I absolutely agree with Commissioner Ann Cavoukian's letter attached below in this chain regarding the role data privacy laws played in the Virgina Tech tragegy & in other similar situations. Data privacy did not stop fiduciaries from action. Legal requirements or policy did not stop permissible sharing of critical data.
Data privacy is about reasoned and intentional sharing of information that adds value or prevents harm. Data privacy--ie sharing-- is how we share our HR data to get paid and to recognize excellence. Data privacy-- ie sharing-- is how we delight our customers with great service and by inventing products and services that solves their problems.
There is also a time, place & reason for policy that helps organizations make sense of legal requirements and tie practices and tools into a system designed to serve and to do no harm.
There is also a time, place and reason for people to use systems that contain information about people with wisdom and discretion. Sometimes those people need to share that data to prevent harm or to actively bring about good.
That's what data privacy is.
I got a little excited here, but please see Ann's letter below.

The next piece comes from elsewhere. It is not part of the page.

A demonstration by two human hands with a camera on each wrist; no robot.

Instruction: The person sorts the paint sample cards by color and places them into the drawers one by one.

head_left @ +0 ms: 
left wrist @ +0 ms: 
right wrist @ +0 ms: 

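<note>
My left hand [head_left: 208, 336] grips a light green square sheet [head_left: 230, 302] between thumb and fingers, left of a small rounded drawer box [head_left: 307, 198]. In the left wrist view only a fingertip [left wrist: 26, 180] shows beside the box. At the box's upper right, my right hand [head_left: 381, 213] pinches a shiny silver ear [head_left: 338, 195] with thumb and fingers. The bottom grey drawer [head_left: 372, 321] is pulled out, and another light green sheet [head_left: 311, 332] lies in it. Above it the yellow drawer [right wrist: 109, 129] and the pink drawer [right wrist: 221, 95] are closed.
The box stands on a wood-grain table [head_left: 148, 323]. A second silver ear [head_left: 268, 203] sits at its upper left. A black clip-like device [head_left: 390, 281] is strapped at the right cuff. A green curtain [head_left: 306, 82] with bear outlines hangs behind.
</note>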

-------- Original Message --------
Subject: Ann Cavoukian letter to the Washington Post
I applaud Commissioner Ann Cavoukian (original author of this statement deleted to protect his privacy, but I agree.):
The Laws Didn't Fail
Monday, September 10, 2007; Page A14
Regarding Marc Fisher's Sept. 2 Metro column, "When Privacy Laws Do More Harm Than Good":
Privacy forms the basis of liberty. The problem lies not with the laws but with those who fail to disclose needed information when required.
Privacy laws allow for the disclosure of information in cases involving the health and safety of individuals or the risk of serious harm. I issued a fact sheet (see http://www.ipc.on.ca) http:// to clarify this point and identified circumstances when personal information could be disclosed under Ontario's privacy laws, which I oversee. It is similar in other Canadian jurisdictions.
In the United States, both the Health Insurance Portability and Accountability Act and the Family Educational Rights and Privacy Act also permit the sharing of information in situations involving imminent threats to health or safety. For students this could include elements of threatened suicide, other threats or unsafe conduct. The Privacy Act has a provision allowing for disclosure in compelling circumstances.
To infer that privacy protections were responsible for the events at Virginia Tech is to completely misunderstand the role that privacy plays in preserving liberty. The tragedy lies with the default -- in this case, of nondisclosure and inaction -- not with much-needed privacy laws that uphold our rights and freedoms.